Check each line of the records below and collect those that include the word "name".

(Source data)
►

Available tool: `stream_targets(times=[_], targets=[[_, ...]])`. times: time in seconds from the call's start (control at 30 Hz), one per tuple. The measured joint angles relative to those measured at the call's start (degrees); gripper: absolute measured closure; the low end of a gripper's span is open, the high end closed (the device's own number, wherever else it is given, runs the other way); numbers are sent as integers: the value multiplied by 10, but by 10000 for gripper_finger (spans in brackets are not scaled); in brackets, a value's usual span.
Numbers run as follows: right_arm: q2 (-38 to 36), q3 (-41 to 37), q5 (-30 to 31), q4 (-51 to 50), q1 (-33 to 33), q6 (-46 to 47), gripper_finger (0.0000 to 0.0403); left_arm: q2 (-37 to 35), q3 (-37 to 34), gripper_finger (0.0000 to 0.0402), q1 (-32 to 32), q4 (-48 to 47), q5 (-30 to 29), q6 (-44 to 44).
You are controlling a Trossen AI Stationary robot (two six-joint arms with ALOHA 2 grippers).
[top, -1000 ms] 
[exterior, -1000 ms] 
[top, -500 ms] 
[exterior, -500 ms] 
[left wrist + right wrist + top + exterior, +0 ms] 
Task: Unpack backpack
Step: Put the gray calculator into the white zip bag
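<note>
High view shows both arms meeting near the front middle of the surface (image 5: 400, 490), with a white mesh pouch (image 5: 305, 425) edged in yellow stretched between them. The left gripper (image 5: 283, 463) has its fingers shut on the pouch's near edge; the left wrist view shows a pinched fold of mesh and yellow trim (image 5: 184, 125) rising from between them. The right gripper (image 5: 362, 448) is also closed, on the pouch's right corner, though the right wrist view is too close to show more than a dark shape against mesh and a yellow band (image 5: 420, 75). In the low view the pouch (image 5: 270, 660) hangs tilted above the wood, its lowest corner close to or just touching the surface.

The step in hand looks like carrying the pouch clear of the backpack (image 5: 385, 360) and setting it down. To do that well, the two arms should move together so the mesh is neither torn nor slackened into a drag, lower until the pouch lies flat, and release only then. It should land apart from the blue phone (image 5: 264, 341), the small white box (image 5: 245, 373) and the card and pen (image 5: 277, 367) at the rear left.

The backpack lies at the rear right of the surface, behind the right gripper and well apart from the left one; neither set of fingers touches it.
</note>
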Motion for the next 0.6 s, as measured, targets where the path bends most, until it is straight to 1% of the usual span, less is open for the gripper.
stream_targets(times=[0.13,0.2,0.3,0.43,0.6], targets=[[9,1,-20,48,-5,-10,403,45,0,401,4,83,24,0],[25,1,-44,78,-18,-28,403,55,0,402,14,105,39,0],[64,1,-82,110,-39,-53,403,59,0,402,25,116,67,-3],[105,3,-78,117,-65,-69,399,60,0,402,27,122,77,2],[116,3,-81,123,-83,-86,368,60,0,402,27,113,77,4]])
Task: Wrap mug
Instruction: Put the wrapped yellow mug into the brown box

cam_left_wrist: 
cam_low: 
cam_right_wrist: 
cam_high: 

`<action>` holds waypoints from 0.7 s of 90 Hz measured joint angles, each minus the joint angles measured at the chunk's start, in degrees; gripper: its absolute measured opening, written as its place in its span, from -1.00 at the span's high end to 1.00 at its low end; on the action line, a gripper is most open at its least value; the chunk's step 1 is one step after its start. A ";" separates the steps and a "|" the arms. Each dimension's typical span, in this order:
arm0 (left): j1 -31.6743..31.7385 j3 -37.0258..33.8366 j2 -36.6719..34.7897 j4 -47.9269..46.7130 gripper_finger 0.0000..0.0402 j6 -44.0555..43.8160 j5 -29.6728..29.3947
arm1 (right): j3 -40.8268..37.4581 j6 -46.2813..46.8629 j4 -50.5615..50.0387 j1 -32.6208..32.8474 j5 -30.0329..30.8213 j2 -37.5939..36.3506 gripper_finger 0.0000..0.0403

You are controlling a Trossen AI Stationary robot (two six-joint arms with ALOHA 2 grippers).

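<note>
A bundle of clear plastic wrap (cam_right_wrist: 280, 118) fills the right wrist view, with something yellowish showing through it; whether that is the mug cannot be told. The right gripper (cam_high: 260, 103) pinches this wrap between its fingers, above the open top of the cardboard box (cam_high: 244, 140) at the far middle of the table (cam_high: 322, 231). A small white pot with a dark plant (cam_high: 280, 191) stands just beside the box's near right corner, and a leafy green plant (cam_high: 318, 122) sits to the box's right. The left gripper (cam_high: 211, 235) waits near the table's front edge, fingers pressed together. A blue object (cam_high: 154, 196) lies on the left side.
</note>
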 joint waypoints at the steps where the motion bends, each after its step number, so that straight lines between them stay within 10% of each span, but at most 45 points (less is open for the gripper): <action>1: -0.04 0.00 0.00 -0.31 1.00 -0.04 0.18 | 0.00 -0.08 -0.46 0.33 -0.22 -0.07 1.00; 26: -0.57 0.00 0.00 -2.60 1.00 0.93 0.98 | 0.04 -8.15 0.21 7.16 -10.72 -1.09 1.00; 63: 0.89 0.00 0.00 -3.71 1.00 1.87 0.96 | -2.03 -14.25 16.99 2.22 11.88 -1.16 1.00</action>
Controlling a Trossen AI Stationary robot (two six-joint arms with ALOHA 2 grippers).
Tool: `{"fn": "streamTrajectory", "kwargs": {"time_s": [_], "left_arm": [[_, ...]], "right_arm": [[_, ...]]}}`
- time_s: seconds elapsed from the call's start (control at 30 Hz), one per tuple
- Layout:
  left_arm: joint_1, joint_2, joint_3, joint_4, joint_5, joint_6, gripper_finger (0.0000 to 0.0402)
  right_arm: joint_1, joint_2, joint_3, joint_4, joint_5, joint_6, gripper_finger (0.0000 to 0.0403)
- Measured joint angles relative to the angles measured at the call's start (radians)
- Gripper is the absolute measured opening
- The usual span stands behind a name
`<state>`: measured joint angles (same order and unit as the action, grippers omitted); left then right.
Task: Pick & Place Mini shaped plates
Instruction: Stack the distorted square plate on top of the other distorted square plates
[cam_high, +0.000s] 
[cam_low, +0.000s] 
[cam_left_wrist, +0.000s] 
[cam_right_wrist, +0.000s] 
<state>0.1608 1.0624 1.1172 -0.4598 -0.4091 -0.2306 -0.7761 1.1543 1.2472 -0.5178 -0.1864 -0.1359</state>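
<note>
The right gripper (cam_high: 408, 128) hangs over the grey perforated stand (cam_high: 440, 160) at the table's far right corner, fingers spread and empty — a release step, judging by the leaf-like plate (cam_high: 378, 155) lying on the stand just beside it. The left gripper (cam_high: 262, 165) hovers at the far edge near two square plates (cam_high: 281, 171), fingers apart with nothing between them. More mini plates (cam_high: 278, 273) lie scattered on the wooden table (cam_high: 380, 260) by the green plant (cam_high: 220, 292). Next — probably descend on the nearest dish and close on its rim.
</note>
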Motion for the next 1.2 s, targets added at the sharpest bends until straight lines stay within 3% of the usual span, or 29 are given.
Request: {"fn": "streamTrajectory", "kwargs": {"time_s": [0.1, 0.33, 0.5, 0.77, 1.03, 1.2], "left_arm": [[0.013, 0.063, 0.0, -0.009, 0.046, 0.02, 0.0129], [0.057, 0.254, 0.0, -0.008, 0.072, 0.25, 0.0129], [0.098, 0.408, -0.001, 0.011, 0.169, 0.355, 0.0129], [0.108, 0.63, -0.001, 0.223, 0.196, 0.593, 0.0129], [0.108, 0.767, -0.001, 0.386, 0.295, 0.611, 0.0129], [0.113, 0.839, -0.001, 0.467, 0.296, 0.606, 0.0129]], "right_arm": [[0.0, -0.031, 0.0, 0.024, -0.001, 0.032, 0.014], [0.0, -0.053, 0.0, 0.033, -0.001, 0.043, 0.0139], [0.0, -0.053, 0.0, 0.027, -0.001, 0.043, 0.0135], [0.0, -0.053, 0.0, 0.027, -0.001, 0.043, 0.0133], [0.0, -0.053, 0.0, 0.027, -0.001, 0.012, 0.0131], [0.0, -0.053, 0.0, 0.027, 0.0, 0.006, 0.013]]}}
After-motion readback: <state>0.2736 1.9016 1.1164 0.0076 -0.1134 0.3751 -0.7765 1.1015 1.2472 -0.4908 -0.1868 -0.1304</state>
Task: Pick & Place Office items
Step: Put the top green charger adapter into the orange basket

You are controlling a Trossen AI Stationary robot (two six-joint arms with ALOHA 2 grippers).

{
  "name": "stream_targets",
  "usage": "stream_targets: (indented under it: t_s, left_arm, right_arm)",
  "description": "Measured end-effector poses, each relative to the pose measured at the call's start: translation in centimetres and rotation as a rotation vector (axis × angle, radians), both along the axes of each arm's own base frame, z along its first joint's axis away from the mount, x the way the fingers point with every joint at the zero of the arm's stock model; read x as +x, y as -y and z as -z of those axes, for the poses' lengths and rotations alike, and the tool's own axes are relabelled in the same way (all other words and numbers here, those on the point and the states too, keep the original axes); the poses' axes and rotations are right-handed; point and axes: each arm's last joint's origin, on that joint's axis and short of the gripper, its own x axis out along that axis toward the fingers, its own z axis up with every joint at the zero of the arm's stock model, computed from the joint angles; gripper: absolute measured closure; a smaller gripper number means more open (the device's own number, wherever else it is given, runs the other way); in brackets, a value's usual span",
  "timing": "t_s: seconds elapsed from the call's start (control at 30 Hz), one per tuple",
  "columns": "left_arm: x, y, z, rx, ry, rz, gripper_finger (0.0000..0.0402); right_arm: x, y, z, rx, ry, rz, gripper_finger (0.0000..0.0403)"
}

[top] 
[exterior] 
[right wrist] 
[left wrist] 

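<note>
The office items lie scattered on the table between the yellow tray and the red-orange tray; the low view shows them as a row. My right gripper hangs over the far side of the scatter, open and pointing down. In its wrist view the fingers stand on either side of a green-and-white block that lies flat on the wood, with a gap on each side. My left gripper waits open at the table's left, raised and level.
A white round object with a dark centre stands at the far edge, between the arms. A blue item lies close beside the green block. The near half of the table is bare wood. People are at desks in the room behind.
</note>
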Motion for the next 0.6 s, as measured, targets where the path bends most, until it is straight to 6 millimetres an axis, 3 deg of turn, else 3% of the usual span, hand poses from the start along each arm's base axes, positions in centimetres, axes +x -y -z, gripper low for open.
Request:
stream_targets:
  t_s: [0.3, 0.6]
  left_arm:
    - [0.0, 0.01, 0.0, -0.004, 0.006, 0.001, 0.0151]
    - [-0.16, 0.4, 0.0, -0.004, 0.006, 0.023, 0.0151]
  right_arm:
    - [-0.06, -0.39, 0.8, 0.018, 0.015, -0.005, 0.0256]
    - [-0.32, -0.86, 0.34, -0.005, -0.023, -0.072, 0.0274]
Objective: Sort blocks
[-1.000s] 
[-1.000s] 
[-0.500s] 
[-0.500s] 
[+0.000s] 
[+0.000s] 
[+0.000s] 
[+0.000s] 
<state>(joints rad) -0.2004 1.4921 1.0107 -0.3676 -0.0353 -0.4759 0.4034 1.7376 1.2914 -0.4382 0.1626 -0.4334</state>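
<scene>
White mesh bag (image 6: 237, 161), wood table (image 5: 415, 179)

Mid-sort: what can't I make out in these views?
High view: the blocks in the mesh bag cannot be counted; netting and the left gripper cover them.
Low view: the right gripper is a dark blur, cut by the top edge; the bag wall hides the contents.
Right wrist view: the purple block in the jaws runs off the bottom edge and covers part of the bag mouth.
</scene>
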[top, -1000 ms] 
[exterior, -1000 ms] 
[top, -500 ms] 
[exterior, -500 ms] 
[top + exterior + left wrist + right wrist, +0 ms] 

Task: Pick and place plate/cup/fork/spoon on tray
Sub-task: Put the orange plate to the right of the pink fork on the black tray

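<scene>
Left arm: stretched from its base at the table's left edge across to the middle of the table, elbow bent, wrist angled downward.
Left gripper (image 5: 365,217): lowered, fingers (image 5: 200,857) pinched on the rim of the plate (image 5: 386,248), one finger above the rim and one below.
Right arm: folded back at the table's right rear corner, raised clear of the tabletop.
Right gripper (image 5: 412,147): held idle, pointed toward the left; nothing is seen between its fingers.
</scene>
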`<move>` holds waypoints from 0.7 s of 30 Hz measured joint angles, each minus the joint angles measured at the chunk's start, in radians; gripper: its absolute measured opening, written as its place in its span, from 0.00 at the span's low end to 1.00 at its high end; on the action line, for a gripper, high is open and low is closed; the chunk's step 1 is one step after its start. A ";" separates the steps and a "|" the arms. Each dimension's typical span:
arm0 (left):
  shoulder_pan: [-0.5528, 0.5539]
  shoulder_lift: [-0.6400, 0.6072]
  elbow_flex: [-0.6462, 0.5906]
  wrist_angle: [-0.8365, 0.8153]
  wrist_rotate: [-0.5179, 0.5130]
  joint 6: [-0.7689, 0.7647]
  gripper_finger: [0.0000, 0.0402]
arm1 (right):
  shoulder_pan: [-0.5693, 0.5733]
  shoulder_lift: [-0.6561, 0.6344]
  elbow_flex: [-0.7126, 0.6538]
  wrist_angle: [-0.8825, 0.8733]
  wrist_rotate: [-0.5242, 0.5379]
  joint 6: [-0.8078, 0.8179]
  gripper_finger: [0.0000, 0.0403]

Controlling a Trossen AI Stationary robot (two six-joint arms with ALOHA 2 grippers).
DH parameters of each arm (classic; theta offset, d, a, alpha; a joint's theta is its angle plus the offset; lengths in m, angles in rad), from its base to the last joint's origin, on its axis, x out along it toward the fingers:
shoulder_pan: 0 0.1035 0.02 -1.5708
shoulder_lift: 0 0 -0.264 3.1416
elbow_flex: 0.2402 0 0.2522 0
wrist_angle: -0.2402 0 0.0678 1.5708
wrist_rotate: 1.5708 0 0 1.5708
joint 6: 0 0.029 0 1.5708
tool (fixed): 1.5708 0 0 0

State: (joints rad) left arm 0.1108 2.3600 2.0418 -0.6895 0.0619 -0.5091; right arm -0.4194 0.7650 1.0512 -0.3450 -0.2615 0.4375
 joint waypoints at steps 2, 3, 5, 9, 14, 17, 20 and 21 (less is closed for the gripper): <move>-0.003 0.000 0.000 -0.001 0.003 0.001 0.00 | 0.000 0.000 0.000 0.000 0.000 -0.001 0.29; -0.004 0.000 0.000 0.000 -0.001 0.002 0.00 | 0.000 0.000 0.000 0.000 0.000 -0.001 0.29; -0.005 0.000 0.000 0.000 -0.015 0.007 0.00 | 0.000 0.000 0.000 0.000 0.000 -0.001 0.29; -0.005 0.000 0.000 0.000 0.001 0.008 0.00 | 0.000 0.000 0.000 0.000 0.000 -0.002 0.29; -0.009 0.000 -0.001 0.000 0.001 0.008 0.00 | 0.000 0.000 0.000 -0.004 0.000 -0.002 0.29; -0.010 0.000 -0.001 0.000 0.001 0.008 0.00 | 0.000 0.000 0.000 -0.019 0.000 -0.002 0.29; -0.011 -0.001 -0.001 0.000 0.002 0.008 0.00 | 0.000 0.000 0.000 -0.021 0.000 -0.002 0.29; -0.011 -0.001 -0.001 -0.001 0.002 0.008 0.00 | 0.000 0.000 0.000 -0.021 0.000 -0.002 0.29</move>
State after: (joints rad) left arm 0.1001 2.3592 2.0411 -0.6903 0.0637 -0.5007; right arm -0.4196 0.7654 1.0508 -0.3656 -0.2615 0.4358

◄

• _Written answer_:
- The usual span stands behind a name
  "name": "stream_targets",

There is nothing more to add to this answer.